Cytogenetic, Molecular, and Phenotypic Characterization of a Patient with de novo Derivative Chromosome 18 and Review of the Literature

Gokpinar E., Altiner Ş., KARABULUT H. G.

CYTOGENETIC AND GENOME RESEARCH, sa.2, ss.74-80, 2019 (SCI-Expanded) identifier identifier identifier

  • Yayın Türü: Makale / Derleme
  • Basım Tarihi: 2019
  • Doi Numarası: 10.1159/000503574
  • Dergi Adı: CYTOGENETIC AND GENOME RESEARCH
  • Derginin Tarandığı İndeksler: Science Citation Index Expanded (SCI-EXPANDED), Scopus
  • Sayfa Sayıları: ss.74-80
  • Anahtar Kelimeler: Derivative chromosome 18, Genotype-phenotype correlation, Partial dup(18q), del(18p), Tracheoesophageal fistula, MATERNAL PERICENTRIC-INVERSION, PROXIMAL 18P MONOSOMY, RECOMBINANT CHROMOSOME-18, PARTIAL DUPLICATION, EDWARDS-SYNDROME, TRISOMY, DELETION, FAMILY, DUP(18Q)/DEL(18P), ABNORMALITIES
  • Ankara Üniversitesi Adresli: Evet

Özet

We present a patient with a de novo derivative chromosome 18 which includes a terminal deletion of 18p and a terminal duplication of 18q accompanied by a cryptic duplication of 18p.

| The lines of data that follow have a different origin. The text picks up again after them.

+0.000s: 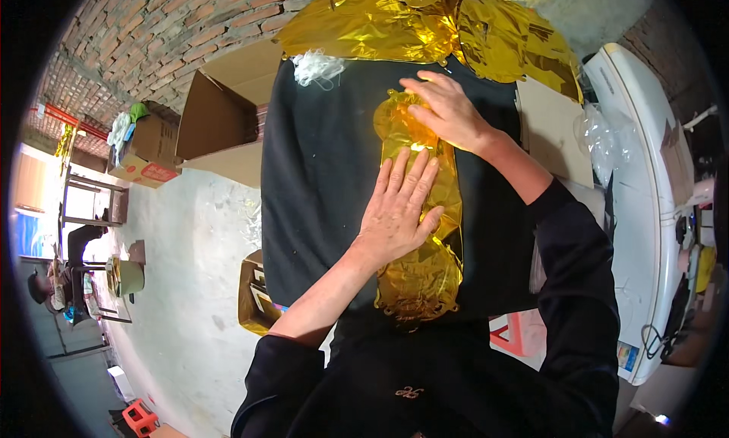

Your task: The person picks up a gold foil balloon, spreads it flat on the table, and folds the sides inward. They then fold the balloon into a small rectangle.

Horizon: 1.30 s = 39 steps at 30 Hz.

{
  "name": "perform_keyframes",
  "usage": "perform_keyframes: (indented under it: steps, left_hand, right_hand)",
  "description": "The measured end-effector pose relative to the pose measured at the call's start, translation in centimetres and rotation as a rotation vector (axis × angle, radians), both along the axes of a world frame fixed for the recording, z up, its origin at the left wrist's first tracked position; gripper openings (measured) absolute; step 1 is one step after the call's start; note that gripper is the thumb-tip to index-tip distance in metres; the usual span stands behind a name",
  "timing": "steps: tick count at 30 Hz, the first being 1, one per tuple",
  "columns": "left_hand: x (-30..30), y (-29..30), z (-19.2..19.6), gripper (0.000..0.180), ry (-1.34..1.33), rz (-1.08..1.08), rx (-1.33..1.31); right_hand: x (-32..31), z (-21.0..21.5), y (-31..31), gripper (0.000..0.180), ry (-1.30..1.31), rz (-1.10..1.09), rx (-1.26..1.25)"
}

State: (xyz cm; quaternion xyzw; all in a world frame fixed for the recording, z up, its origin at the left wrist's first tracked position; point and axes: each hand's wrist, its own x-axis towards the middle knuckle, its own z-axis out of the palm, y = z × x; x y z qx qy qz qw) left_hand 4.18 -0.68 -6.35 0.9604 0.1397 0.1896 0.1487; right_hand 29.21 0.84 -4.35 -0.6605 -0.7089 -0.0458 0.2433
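Observation:
A long, flat, uninflated gold foil balloon [421, 275] lies lengthwise on a table covered in black cloth [319, 187]. My left hand [399, 206] presses flat on its middle, fingers stretched out and palm down. Farther up, my right hand [452, 113] rests at the balloon's far right edge with its fingers spread; part of the foil there is hidden under it. Beyond both hands, a heap of shiny gold foil [364, 24] covers the table's far end and hangs over to the right. A tangle of white string [317, 67] sits at the far left of the cloth.
Open cardboard boxes [220, 119] stand left of the table, another carton [148, 153] behind them. A smaller box [254, 294] is by the near left edge. On the right are a clear plastic bag [604, 138] and a long white cabinet [645, 233]. Someone sits far left.

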Motion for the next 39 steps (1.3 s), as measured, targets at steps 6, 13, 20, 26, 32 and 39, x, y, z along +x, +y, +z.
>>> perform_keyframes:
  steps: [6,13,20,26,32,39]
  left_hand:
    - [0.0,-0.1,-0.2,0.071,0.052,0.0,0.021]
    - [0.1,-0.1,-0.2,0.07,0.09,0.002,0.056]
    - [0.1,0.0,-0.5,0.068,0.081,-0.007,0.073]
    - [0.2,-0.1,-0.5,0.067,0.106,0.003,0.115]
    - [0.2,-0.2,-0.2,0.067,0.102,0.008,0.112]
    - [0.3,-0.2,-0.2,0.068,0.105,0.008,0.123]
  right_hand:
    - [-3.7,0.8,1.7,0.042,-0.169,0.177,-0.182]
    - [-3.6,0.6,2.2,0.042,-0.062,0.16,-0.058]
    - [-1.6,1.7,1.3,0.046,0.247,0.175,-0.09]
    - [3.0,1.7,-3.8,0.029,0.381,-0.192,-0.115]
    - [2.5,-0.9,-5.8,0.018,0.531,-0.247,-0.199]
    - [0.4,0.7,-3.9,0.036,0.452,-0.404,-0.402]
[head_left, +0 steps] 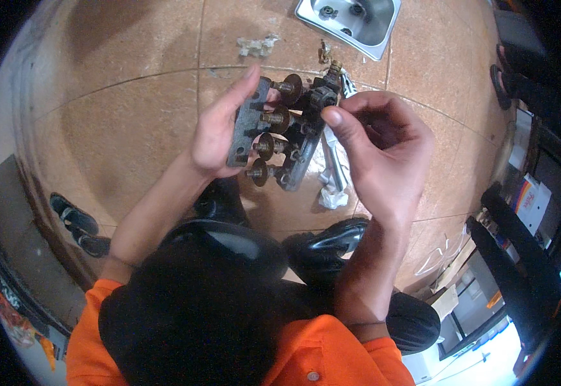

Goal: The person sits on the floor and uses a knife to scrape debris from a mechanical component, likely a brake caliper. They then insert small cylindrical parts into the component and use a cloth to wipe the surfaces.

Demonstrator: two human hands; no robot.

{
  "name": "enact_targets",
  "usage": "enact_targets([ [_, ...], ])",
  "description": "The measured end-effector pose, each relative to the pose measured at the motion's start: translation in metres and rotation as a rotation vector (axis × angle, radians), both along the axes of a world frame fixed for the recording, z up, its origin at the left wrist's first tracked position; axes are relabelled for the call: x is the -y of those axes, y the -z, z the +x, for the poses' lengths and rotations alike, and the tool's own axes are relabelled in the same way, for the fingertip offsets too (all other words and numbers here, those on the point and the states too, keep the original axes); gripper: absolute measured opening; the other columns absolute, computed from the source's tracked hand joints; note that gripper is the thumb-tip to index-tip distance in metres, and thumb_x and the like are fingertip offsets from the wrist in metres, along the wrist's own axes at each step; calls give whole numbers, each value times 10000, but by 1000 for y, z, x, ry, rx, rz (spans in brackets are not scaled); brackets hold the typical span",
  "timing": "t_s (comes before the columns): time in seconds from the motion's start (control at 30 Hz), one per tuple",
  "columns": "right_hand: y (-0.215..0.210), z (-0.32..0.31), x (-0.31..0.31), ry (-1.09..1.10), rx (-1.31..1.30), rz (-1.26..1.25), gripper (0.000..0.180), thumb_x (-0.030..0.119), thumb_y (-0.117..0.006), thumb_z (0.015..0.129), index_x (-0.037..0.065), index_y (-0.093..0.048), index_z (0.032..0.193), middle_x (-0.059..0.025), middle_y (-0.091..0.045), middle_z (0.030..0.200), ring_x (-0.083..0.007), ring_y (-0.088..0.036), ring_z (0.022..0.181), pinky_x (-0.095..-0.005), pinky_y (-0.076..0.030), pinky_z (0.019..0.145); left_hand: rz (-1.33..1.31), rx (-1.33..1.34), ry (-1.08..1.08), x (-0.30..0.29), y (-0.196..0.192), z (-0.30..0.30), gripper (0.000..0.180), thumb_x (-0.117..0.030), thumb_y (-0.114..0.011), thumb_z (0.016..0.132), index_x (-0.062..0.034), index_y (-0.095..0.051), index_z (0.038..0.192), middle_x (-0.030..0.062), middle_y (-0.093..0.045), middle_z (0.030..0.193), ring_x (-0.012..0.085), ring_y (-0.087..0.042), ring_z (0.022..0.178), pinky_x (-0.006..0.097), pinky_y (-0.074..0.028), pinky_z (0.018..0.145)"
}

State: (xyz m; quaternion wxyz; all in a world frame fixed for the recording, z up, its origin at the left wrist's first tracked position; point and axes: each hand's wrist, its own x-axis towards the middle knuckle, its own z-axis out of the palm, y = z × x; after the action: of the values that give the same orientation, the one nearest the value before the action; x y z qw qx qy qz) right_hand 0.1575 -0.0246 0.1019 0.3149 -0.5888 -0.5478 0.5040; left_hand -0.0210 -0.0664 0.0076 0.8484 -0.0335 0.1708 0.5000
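I see the left hand (219,132) grasping a dark metal block (279,132) by its flat end plate, thumb on one side and fingers (245,80) up along the back, holding it in the air above the tiled floor (132,122). The right hand (383,151) is at the block's upper corner, its fingers (333,117) curled and pinching toward a knurled knob (322,96) there; I cannot tell if they actually grip it. The block looks like cast metal with several rusty studs and washers (274,119) between two plates, so I judge it heavy, stiff and rough, not likely to slip, though grimy. The plate edges seem the safest hold; the studs are thin and would turn or dig in. A white rag (333,196) lies on the floor under it, and a steel tray (351,22) with small parts sits further off. The far plate is mostly hidden behind the studs, the palm covers the plate's outer face, and the tray's contents are too small to make out.
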Motion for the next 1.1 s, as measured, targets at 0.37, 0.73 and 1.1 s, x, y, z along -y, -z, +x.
enact_targets([
  [0.37, 107, 91, -42, -526, 1086, -459, 416, 365, -642, 856, -23, -715, 987, -246, -712, 937, -349, -716, 894, -453, -547, 797, -72, -193, -56, 14, 29, -22, 694, -583, -306, 1014, 32, -492, 1277, 267, -544, 1247, 387, -645, 975, 483, -540, 721],
  [0.73, 90, 133, 40, -655, 950, -47, 172, 186, -623, 919, 60, -603, 1033, -218, -625, 1007, -423, -639, 891, -523, -519, 744, 18, -423, -32, 23, 20, -37, 825, -589, -255, 1018, 136, -409, 1380, 363, -488, 1367, 449, -630, 1125, 606, -543, 920],
  [1.1, -124, 119, 46, -609, 947, 250, 412, -38, -660, 717, 7, -676, 1127, -150, -659, 853, -271, -631, 707, -358, -485, 642, -124, -314, -111, 24, 7, -22, 540, -465, -440, 1032, 34, -634, 1108, 196, -687, 1078, 201, -722, 750, 252, -577, 548],
])
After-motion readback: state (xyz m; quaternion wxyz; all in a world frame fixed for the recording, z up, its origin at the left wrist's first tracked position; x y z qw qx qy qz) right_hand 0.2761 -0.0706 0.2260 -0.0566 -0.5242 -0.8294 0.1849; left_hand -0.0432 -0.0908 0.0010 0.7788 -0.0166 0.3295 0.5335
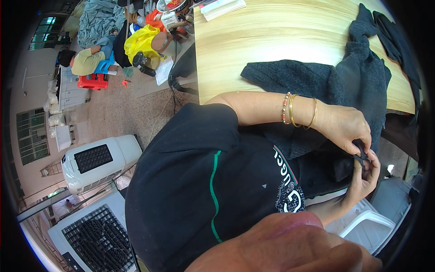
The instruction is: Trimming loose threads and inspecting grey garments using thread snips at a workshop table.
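Observation:
My left hand (pixel 346 127), with bracelets on its wrist, pinches a small fold of black cloth (pixel 358 147) between thumb and fingers. Just below it in the picture, my right hand (pixel 368 174) has its fingers closed on the same fold, and the fingertips of both hands nearly meet. The rest of this black cloth hangs close against my dark shirt. Beside my left forearm, a dark grey woolly garment (pixel 312 75) lies spread on the table, partly bunched and reaching over its edge. Whether the fold belongs to that garment cannot be told.
The pale wood-grain table (pixel 272 36) carries more black cloth (pixel 394 41) at its far right. Grey plastic bins (pixel 367 226) stand beyond my right arm. A yellow bag (pixel 140 43) and a white air cooler (pixel 99 161) are to the left. Another person (pixel 88 61) sits farther off.

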`<action>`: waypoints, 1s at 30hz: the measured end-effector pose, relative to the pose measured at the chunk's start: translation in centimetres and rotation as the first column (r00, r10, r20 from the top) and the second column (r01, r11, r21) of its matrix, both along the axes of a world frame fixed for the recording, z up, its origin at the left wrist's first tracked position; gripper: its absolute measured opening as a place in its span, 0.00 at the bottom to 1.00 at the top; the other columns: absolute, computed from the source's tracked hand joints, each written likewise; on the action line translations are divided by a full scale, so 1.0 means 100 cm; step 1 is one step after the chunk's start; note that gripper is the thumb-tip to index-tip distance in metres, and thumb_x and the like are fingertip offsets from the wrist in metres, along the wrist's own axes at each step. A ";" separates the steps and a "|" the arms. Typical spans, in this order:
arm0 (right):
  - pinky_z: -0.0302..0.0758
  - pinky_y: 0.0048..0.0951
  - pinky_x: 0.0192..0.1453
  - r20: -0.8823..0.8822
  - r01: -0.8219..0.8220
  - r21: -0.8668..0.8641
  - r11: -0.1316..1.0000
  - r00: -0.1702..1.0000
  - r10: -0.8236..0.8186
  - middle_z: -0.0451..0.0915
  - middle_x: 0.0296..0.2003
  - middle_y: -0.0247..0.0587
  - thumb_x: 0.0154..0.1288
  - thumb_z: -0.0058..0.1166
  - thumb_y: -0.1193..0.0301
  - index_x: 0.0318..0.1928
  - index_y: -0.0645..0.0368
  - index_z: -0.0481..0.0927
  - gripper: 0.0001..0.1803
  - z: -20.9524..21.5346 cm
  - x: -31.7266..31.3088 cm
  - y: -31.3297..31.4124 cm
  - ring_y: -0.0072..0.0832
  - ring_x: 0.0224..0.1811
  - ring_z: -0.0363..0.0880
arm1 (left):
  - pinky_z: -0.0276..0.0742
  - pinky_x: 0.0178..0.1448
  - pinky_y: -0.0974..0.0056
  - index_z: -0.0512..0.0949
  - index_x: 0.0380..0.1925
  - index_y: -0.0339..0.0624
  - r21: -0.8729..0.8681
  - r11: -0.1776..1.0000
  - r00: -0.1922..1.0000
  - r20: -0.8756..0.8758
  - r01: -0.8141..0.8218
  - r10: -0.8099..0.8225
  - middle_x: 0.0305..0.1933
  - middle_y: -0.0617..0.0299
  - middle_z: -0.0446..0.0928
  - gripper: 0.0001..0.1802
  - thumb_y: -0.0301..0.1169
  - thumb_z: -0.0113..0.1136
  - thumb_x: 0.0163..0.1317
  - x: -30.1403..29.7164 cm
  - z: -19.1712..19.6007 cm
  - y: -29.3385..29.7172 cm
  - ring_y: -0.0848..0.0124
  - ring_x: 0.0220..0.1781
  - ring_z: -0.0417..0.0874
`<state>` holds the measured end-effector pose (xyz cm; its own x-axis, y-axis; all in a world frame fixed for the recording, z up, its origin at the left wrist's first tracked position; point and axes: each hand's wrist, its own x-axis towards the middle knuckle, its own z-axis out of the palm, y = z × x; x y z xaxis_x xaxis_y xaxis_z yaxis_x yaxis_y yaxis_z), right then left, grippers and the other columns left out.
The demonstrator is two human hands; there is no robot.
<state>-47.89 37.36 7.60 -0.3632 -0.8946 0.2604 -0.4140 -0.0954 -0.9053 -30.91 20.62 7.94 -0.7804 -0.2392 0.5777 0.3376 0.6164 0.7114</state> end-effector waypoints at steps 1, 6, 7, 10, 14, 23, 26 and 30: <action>0.74 0.21 0.57 0.046 0.028 0.012 1.000 0.999 -0.029 0.79 0.52 0.44 0.63 0.59 0.86 0.54 0.68 0.76 0.18 -0.003 0.000 -0.001 0.22 0.47 0.78 | 0.81 0.43 0.58 0.84 0.38 0.40 0.002 1.000 1.000 0.001 0.001 -0.001 0.37 0.56 0.84 0.12 0.33 0.67 0.55 -0.001 -0.001 0.001 0.58 0.39 0.86; 0.75 0.21 0.57 0.075 0.132 0.019 0.991 0.988 -0.133 0.81 0.48 0.44 0.63 0.61 0.85 0.50 0.69 0.76 0.16 -0.012 -0.009 0.001 0.23 0.46 0.80 | 0.82 0.42 0.58 0.84 0.35 0.40 -0.032 0.996 0.997 -0.020 -0.079 0.079 0.35 0.56 0.84 0.10 0.32 0.66 0.55 -0.006 -0.002 0.005 0.58 0.38 0.86; 0.75 0.21 0.57 0.096 0.122 0.000 0.993 0.988 -0.121 0.80 0.47 0.43 0.63 0.61 0.85 0.49 0.68 0.76 0.15 -0.012 -0.010 0.000 0.23 0.47 0.80 | 0.82 0.42 0.58 0.84 0.35 0.40 -0.033 0.996 0.997 -0.019 -0.081 0.080 0.35 0.56 0.84 0.10 0.32 0.66 0.55 -0.007 -0.003 0.005 0.58 0.38 0.86; 0.74 0.21 0.57 0.127 0.094 -0.042 0.995 0.988 -0.088 0.80 0.46 0.42 0.63 0.61 0.85 0.48 0.68 0.77 0.13 -0.012 -0.009 -0.004 0.23 0.47 0.79 | 0.82 0.40 0.59 0.84 0.34 0.40 -0.058 0.989 0.990 -0.041 -0.139 0.137 0.33 0.57 0.84 0.09 0.32 0.66 0.55 -0.010 -0.005 0.008 0.58 0.36 0.86; 0.72 0.19 0.55 0.055 0.046 -0.042 0.998 0.998 -0.044 0.80 0.46 0.40 0.64 0.60 0.85 0.48 0.67 0.77 0.13 -0.013 -0.011 0.000 0.20 0.45 0.76 | 0.81 0.33 0.61 0.81 0.26 0.43 -0.214 0.924 0.949 -0.078 -0.315 0.306 0.26 0.62 0.79 0.06 0.32 0.65 0.52 -0.013 -0.005 0.019 0.62 0.31 0.85; 0.69 0.24 0.59 -0.440 0.106 0.089 0.990 0.896 -0.057 0.77 0.56 0.40 0.63 0.60 0.83 0.56 0.65 0.79 0.20 0.028 0.021 0.013 0.27 0.52 0.75 | 0.79 0.32 0.61 0.81 0.31 0.47 -0.172 0.937 0.952 -0.006 -0.303 0.306 0.32 0.64 0.80 0.06 0.33 0.66 0.53 0.008 0.013 -0.001 0.62 0.32 0.84; 0.69 0.28 0.61 -0.529 0.034 0.095 0.995 0.848 0.022 0.80 0.49 0.44 0.61 0.59 0.85 0.51 0.67 0.81 0.17 0.010 -0.007 0.028 0.32 0.53 0.77 | 0.80 0.38 0.58 0.81 0.32 0.45 -0.162 0.970 0.968 0.144 -0.182 0.206 0.34 0.61 0.81 0.08 0.34 0.67 0.54 0.028 0.022 -0.010 0.61 0.37 0.85; 0.70 0.31 0.63 -0.518 0.192 -0.064 0.979 0.832 -0.197 0.82 0.48 0.45 0.60 0.47 0.90 0.49 0.69 0.81 0.18 0.008 -0.020 0.045 0.34 0.52 0.79 | 0.80 0.45 0.55 0.83 0.34 0.43 -0.170 0.984 0.918 0.379 -0.051 0.113 0.35 0.57 0.82 0.10 0.35 0.67 0.55 0.038 -0.002 -0.021 0.57 0.42 0.84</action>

The girl had mild dysmorphic features such as micro-retrognathia, upslanted palpebral fissures, bilateral epicanthus, high palate, low-set ears, short neck, and full cheeks. She also had an H-type tracheoesophageal fistula which required surgery. Her cognitive and motor skills were delayed. Karyotype analysis showed an additional segment on the short arm of chromosome 18. Chromosomal microarray revealed a 7.3-Mb terminal loss from 18p11.32 to 18p11.23, a 22.2-Mb terminal gain from 18q21.31 to 18q23, and a 3.9-Mb interstitial gain from 18p11.22 to 18p11.21. We hypothesize that the mother has gonadal mosaicism for normal chromosome 18, der(18)dup(p11.22p11.21), and der(18)dup(p11. 22p11.21)inv(18)(p11.22q21.31), or both the terminal del/dup and the interstitial duplication occurred simultaneously.